Pacific: not waving, drowning? 

There's a kind of sad irony that today Australia has suffered its first casualty in Solomon Islands, when a 26-year policeman Adam Dunning, was shot and killed while patrolling the streets of the capital Honiara, while no Australian has been killed yet in the far more controversial and dangerous Iraqi deployment.

Solomon Islands, which last year descended into anarchy and virtual civil war, were pulled away from the brink of a total state collapse by the Australian-led
Regional Assistance Mission to Solomon Islands (RAMSI). The relative peace has now been restored and this small Pacific state is currently in receipt of considerable Australian assistance. It's not just in Afghanistan and Iraq, but mainly throughout its own region that Australia is trying to spread peace, security, democracy and development, from East Timor and Papua New Guinea to Bouganville and Solomon Islands.

Pacific evokes perfect touristy images of white beaches and swaying palms, reefs and atolls, and blue ocean teeming with underwater life. However, there's a lot more to the region than its exotic qualities. Pacific island states remain largely off the Western media's radar, and not surprisingly so, having to compete for news space with the politics of the developed world and continuing troubles in many hot spots around the globe. But Pacific is a region beset by many problems, political and economic. Writes
Helen Hughes of Australia's right-wing think tank Centre for Independent Studies:
"Per capita income has grown at less than 1% a year in the Pacific during the past 30 years. In some islands it has declined. Population has grown at more than 3% a year. The discrepancy between population and income growth lies at the core of the Pacific's problems...

"Since 1970 the Pacific has received US$50 billion - A$100 billion (in 1998 dollars) - in aid. Australia has been the largest donor. But because aid flows are not earned income, they create economic 'rents' that distort economies. Aid flows are fungible. They can be spent on projects and programmes of the recipient's choosing - on consumption rather than investment.
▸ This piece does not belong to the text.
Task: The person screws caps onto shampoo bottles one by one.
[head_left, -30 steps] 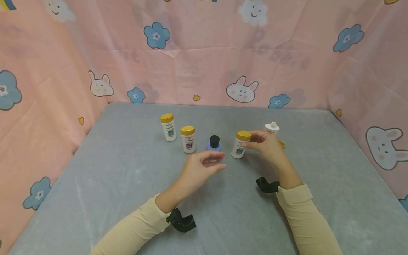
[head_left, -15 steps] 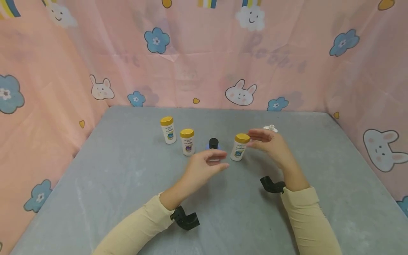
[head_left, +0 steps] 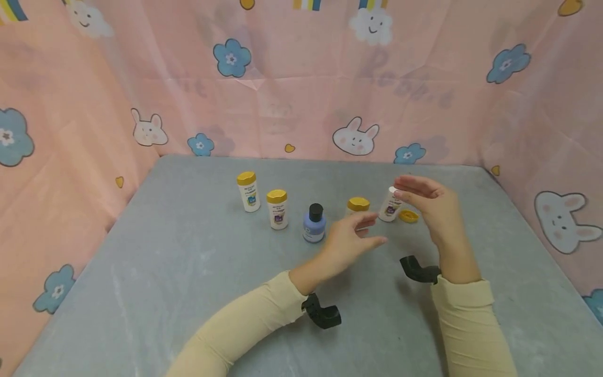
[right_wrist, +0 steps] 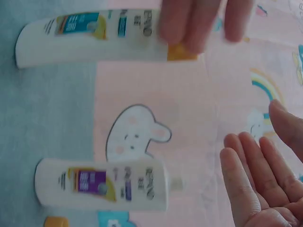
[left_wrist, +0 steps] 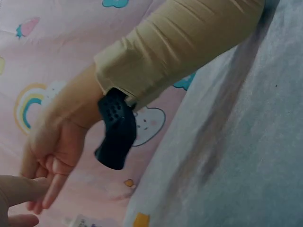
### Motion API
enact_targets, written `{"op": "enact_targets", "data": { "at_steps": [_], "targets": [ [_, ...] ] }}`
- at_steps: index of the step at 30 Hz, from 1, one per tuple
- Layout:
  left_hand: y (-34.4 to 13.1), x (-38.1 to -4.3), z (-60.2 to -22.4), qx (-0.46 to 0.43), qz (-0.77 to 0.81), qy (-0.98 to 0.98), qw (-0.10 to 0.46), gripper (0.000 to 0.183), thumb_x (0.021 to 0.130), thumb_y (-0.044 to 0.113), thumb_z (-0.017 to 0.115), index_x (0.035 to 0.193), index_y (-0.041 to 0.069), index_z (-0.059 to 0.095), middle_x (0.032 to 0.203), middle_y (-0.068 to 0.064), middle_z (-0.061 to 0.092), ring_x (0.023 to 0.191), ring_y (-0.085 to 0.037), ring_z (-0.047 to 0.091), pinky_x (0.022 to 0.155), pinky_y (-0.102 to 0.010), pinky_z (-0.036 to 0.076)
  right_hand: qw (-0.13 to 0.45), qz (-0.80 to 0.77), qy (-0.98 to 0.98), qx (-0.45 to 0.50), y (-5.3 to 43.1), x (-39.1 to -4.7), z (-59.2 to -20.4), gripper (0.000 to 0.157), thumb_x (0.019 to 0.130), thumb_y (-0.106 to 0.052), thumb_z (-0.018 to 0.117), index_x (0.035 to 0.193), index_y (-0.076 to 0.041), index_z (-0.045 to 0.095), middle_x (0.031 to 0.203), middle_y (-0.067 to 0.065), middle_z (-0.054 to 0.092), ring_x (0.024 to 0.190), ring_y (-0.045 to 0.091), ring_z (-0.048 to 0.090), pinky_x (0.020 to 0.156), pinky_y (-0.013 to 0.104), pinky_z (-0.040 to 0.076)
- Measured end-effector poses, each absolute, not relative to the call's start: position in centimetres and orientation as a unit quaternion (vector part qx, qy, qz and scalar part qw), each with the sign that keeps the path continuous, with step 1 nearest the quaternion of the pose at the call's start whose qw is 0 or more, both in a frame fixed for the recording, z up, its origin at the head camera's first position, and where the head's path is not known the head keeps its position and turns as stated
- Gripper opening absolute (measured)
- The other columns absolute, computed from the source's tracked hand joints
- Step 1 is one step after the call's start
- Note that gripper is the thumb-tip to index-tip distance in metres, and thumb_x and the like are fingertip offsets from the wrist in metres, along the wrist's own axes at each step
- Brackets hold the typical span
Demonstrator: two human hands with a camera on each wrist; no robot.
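My left hand (head_left: 348, 242), fingers relaxed and holding nothing, passes in front of a white bottle with a gold cap (head_left: 358, 203) and hides its lower part. That bottle's teal label (right_wrist: 81, 23) shows in the right wrist view, with left fingertips overlapping its cap. My right hand (head_left: 435, 209) is raised, its fingers loosely extended and free of any object. Right beside its fingertips in the head view stands an uncapped white bottle (head_left: 390, 208) with a purple label, its white nozzle (right_wrist: 177, 184) bare. A loose gold cap (head_left: 408, 216) lies on the table next to it.
Left of my hands stand a blue bottle with a black cap (head_left: 313, 226) and two white gold-capped bottles, one nearer (head_left: 278, 213) and one farther back (head_left: 249, 196). A pink patterned cloth (head_left: 282, 94) rises behind the grey table (head_left: 141, 272).
My right hand has moved right and up, away from the teal-labelled bottle. My left hand has moved right, uncovering the blue bottle and covering part of the teal-labelled one.
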State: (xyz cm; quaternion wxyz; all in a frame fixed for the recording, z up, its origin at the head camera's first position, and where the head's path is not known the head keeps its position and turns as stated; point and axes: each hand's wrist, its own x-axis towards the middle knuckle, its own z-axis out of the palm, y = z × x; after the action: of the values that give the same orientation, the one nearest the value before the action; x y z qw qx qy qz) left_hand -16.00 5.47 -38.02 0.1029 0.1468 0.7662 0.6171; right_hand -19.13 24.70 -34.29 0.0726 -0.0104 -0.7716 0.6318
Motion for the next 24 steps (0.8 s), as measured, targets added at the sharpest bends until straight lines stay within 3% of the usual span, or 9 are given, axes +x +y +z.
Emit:
{"op": "enact_targets", "data": {
  "at_steps": [3, 7, 10, 16, 24],
  "targets": [
    [7.0, -16.5, -38.5, 0.139, 0.607, 0.777, 0.096, 0.06, 0.085, 0.023, 0.08, 0.139, 0.013, 0.057, 0.141, -0.002, 0.06, 0.128, -0.011, 0.058, 0.101, -0.017, 0.049, 0.086, 0.677, -0.73, -0.038, 25.4, -19.4, -34.4, 0.037, 0.085, -0.02, 0.079, 0.12, -0.01, 0.07, 0.097, -0.022, 0.074, 0.098, -0.003, 0.066, 0.084, 0.008, 0.049],
    [8.7, -17.0, -39.2, 0.13, 0.586, 0.794, 0.095, 0.065, 0.084, 0.025, 0.081, 0.142, 0.013, 0.054, 0.143, -0.003, 0.058, 0.13, -0.016, 0.057, 0.102, -0.022, 0.049, 0.102, 0.748, -0.654, -0.047, 26.5, -19.5, -34.7, 0.022, 0.085, -0.007, 0.077, 0.106, -0.014, 0.075, 0.094, -0.013, 0.076, 0.09, 0.0, 0.071, 0.081, 0.011, 0.054],
    [9.8, -17.3, -39.6, 0.134, 0.558, 0.814, 0.087, 0.071, 0.084, 0.027, 0.081, 0.147, 0.014, 0.049, 0.146, -0.004, 0.056, 0.13, -0.02, 0.057, 0.103, -0.027, 0.05, 0.105, 0.783, -0.611, -0.05, 27.3, -19.6, -34.9, 0.022, 0.086, 0.002, 0.073, 0.1, -0.014, 0.075, 0.091, -0.007, 0.077, 0.085, 0.002, 0.073, 0.078, 0.014, 0.057],
    [11.3, -17.9, -40.2, 0.132, 0.523, 0.839, 0.07, 0.09, 0.084, 0.031, 0.08, 0.157, 0.019, 0.029, 0.158, 0.002, 0.04, 0.144, -0.016, 0.041, 0.116, -0.034, 0.039, 0.062, 0.763, -0.638, -0.086, 28.8, -20.2, -35.7, 0.017, 0.083, -0.008, 0.079, 0.097, -0.017, 0.075, 0.091, -0.011, 0.076, 0.085, 0.0, 0.071, 0.076, 0.011, 0.055],
    [12.4, -18.6, -40.3, 0.116, 0.525, 0.842, 0.052, 0.094, 0.084, 0.027, 0.081, 0.158, 0.015, 0.024, 0.16, -0.002, 0.036, 0.146, -0.017, 0.037, 0.118, -0.035, 0.037, -0.002, 0.733, -0.673, -0.097, 30.3, -21.2, -37.1, 0.013, 0.085, -0.015, 0.079, 0.095, -0.023, 0.074, 0.094, -0.017, 0.072, 0.087, -0.005, 0.067, 0.077, 0.01, 0.054]
  ]
}}
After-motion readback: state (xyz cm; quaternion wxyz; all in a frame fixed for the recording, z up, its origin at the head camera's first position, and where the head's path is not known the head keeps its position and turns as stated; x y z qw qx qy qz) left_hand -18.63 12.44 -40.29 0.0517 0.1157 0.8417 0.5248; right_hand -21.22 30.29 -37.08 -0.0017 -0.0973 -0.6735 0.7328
Because they bias an economy against the private sector, they undercut employment and growth and lead to corruption. Super-profits from rich mineral deposits similarly create economic rents that also have negative economic effects, leading to public waste."
Elsewhere, three weeks ago, Hughes wrote that
"All is quiet in the Pacific. The past year has seen no coups or new insurrections... But for the 30th successive year, there has been no growth. With aid running at more than $1.5 billion a year to soften the effects of stagnation, Pacific governments continue to opt for inaction.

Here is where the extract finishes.